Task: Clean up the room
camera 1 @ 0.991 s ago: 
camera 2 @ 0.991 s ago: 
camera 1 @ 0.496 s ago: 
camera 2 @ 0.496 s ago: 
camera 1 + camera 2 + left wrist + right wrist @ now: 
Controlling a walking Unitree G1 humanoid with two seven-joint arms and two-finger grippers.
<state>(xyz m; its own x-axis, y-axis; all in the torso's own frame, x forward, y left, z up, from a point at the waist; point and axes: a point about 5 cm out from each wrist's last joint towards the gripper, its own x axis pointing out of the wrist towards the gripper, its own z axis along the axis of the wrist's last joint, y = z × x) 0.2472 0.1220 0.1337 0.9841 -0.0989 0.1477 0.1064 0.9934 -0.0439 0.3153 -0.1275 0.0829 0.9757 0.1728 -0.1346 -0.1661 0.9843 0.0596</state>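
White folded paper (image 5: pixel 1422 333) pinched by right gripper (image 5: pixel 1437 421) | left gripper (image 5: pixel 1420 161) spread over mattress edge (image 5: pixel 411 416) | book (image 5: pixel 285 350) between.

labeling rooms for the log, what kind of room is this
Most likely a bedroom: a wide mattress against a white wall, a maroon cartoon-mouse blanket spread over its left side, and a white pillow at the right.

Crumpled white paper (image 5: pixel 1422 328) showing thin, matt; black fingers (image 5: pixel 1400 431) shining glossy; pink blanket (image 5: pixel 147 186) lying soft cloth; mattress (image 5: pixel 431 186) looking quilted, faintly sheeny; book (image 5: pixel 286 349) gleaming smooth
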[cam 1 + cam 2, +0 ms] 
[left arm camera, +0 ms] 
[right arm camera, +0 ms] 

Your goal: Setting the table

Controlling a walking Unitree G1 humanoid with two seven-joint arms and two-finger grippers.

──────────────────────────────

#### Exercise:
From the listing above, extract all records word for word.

#### Output:
Task: Clean up the room
camera 1 @ 0.991 s ago: 
camera 2 @ 0.991 s ago: 
camera 1 @ 0.496 s ago: 
camera 2 @ 0.496 s ago: 
camera 1 + camera 2 + left wrist + right wrist @ now: 
Controlling a walking Unitree G1 humanoid with two seven-joint arms and two-finger grippers.
<state>(xyz m; its own x-axis, y-axis; all in the torso's own frame, x forward, y left, z up, from a point at the waist; point and axes: a point about 5 cm out from each wrist's last joint towards the gripper, its own x axis pointing out of the wrist towards the gripper, its own z axis along the axis of the wrist's last joint, y = z × x) 0.2472 0.1220 0.1337 0.9841 -0.0989 0.1477 0.1064 0.9934 -0.0439 0.3153 -0.1275 0.0829 0.9757 0.1728 -0.1346 -0.1661 0.9843 0.0596</state>
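White folded paper (image 5: pixel 1422 333) pinched by right gripper (image 5: pixel 1437 421) | left gripper (image 5: pixel 1420 161) spread over mattress edge (image 5: pixel 411 416) | book (image 5: pixel 285 350) between.

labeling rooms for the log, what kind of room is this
Most likely a bedroom: a wide mattress against a white wall, a maroon cartoon-mouse blanket spread over its left side, and a white pillow at the right.

Crumpled white paper (image 5: pixel 1422 328) showing thin, matt; black fingers (image 5: pixel 1400 431) shining glossy; pink blanket (image 5: pixel 147 186) lying soft cloth; mattress (image 5: pixel 431 186) looking quilted, faintly sheeny; book (image 5: pixel 286 349) gleaming smooth
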[cam 1 + cam 2, +0 ms] 
[left arm camera, +0 ms] 
[right arm camera, +0 ms] 

Your goal: Setting the table

Controlling a walking Unitree G1 humanoid with two seven-joint arms and two-finger grippers.

Nothing further is needed for this answer.